Snape’s Worst Memory, from the Harry Potter and the Order of the Phoenix film

In Harry Potter’s third year at Hogwarts, his nasty, bullying Potions master, Severus Snape, tells him openly for the first time how much he hated Harry’s dead father, James: ‘He, too, was exceedingly arrogant… Strutting around the place with his friends and admirers… the resemblance between you is uncanny.’ This comes as no surprise to Harry, who has been told long ago that Snape has it in for him because of his dislike of James. However, even though he knows virtually nothing about his father, he’s certain that Snape is recounting his own twisted version of events: ‘My dad didn’t strut. And nor do I.’ This recurrent narrative throughout the first four Harry Potter books makes the revelation in the fifth into one of the most unforgettable chapters in the series. Through a magical device called a Pensieve, Harry witnesses an uncensored version of Snape’s ‘worst memory’ – a version that, unlike Snape’s earlier accusations, he can’t write off as hopelessly biased, because it plays like a videotape. Snape’s worst memory shows a fifteen-year-old Snape being tormented by James in an exceptionally cold and vicious manner. James taunts an unarmed Snape, hexes him, then hangs him upside down (to add insult to injury, using what we later find out is a spell Snape invented), flashing his underwear to watching crowds; finally, he threatens to strip him. James isn’t motivated by anything much in attacking Snape in this way; he does it because he’s bored, because he can, and because he wants to show off to some admiring girls, including Harry’s mother, Lily.

Harry is deeply disturbed by witnessing Snape’s worst memory. It never occurs to him to try and make excuses for his father. Indeed, his instant reaction is: ‘he knew how it felt to be humiliated in the middle of a circle of onlookers, knew exactly how Snape had felt as his father had taunted him, and that judging from what he had just seen, his father had been every bit as arrogant as Snape had always told him.’ Harry seeks an explanation for what he’s seen from his father’s two best friends, Remus and Sirius. Neither understands Harry’s shock and horror.
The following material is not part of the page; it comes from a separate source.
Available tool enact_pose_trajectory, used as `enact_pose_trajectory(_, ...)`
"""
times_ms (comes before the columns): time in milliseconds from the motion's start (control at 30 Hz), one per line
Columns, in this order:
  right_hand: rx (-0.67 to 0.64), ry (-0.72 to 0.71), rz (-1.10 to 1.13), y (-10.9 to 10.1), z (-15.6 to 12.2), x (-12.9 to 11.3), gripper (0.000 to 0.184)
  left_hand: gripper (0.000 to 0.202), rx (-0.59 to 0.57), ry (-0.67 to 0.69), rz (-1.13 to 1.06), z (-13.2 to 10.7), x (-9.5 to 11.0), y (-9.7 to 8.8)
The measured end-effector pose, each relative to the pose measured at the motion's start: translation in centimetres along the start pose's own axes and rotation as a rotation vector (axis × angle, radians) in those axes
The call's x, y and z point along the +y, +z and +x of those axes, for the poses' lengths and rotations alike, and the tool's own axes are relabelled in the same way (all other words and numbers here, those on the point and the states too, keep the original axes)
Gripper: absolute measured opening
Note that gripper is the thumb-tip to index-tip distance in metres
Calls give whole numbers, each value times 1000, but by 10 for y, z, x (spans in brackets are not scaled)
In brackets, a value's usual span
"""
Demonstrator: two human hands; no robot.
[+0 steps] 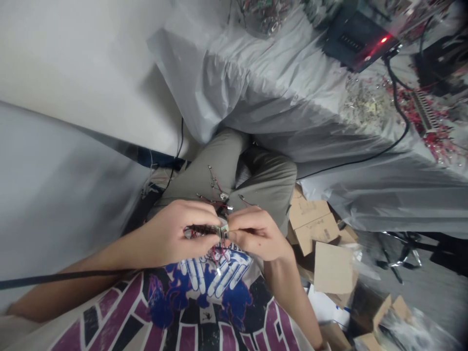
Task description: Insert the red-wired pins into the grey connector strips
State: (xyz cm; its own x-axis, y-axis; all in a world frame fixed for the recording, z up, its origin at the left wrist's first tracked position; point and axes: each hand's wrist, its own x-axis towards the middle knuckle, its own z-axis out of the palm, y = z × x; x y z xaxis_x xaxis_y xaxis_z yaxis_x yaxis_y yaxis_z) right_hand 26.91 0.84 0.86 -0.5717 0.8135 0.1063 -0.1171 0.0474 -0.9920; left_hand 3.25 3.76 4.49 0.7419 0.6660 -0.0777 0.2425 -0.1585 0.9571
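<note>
Two pinches meet over your lap: your left hand point(171, 231) closes narrowly on a bundle of red and black wires point(203, 230), and your right hand point(256, 234) grips a small metal terminal point(223, 230) at the bundle's end. Several more wired terminals point(219, 195) lie loose on your khaki trousers point(263, 173); you cannot tell which are finished. Flattened cardboard boxes point(312, 219) sit further right.

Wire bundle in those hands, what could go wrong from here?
The small metal connector, pinched between the left hand and right hand, might slip free. The loose wires resting on the thigh could slide off and get lost among the cardboard pieces beside the knee.
</note>
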Motion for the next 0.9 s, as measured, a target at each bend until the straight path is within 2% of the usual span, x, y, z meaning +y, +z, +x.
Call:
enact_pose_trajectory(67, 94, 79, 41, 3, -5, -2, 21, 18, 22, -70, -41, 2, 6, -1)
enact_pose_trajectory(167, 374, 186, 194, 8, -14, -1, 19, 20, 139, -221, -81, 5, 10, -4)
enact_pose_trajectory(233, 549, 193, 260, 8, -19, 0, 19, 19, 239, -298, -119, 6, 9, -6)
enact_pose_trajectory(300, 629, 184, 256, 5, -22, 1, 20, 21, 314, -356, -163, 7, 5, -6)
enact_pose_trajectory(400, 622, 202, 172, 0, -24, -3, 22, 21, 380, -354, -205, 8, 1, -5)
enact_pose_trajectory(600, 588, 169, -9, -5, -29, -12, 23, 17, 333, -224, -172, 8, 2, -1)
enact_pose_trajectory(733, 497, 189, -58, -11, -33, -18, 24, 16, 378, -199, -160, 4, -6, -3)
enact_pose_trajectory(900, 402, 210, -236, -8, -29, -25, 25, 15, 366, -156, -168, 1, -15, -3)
Indeed, they are happy to explain away James’s actions by claiming that this was a relationship of equal enemies, not of bully/victim, and that James had right on his side: ‘James and Snape hated each other from the moment they set eyes on each other… Snape was just this little oddball who was up to his eyes in the Dark Arts, and James… always hated the Dark Arts.’ They suggest that James was being ‘an idiot’ because he was ‘only fifteen’ (ignoring Harry’s fair retort, ‘I’m fifteen!’). Nevertheless, Harry continues to feel uneasy; this question about his father’s character is never resolved, even though the narrative itself quickly forgets it.
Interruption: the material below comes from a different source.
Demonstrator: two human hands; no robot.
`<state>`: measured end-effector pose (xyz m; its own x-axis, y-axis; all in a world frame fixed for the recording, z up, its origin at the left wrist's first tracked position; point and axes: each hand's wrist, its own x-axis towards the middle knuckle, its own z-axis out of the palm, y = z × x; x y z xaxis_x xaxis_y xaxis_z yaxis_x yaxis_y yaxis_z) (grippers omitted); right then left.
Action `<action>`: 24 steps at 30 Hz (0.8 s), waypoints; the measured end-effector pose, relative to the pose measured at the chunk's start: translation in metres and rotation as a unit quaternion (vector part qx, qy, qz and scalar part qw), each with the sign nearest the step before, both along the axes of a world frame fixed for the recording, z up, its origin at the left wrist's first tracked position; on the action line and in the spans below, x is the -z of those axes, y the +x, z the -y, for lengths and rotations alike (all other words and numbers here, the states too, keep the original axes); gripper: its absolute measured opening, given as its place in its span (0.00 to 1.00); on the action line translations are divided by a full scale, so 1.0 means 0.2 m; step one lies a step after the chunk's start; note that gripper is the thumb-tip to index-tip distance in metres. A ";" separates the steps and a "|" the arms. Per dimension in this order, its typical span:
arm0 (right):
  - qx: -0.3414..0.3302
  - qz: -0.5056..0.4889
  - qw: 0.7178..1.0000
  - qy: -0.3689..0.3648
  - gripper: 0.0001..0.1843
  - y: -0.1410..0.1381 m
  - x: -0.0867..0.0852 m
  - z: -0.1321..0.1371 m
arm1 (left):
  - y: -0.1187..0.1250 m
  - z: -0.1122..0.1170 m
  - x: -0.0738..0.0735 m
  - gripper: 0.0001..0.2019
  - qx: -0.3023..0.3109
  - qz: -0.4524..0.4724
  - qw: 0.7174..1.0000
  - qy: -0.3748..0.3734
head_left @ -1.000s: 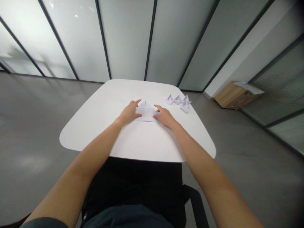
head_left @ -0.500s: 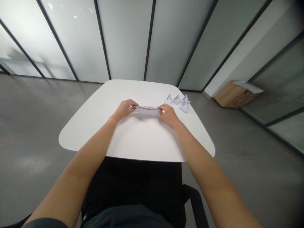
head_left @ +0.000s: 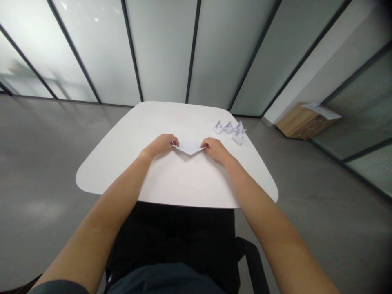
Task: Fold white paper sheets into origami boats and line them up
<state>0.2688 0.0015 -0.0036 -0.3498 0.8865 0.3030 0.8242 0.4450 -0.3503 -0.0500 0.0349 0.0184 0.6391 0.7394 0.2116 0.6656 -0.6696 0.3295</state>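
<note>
My left hand (head_left: 162,145) is curling closed on the left corner of a folded white paper triangle (head_left: 189,148), pinching it between thumb and fingers, and my right hand (head_left: 216,149) is gripping the right corner the same way. The triangle is stretching between my hands near the middle of the table, with its long edge facing away from me and its point aiming toward my body. I can't tell whether it is touching the tabletop or being held just above it.

My bare forearms (head_left: 112,204) are reaching forward over the near edge of a white rounded table (head_left: 122,171). Just past my right hand, toward the far right of the table, four small folded paper boats (head_left: 228,128) are sitting close together, three in a row and one just in front of them.

Beyond the table, a grey floor (head_left: 39,163) is stretching to frosted glass partitions (head_left: 162,49) with dark frames. Off to the right, a light-brown box (head_left: 301,121) is sitting on the floor by a wall, with a sheet of paper (head_left: 321,111) lying on top.
</note>
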 end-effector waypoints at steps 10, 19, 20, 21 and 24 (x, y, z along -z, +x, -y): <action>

Snape’s worst memory is the only significant moment in the Harry Potter series where the bully is allowed to be a character whom we know to be on the Good side, and the victim a character who (at the time) was on the Bad side, which is another reason why it is so memorable. Throughout the rest of the books, only Bad characters are called out for their bullying behaviour. If you’re Good, you can get away with anything. For brevity, I’ll focus on one extreme example; the Weasley twins, Fred and George, brothers of Harry’s best friend Ron. The Twins are portrayed through the books as Good characters, culminating in Fred’s heroic death in book seven; they are also sadistic, cruel and at time, borderline psychopathic.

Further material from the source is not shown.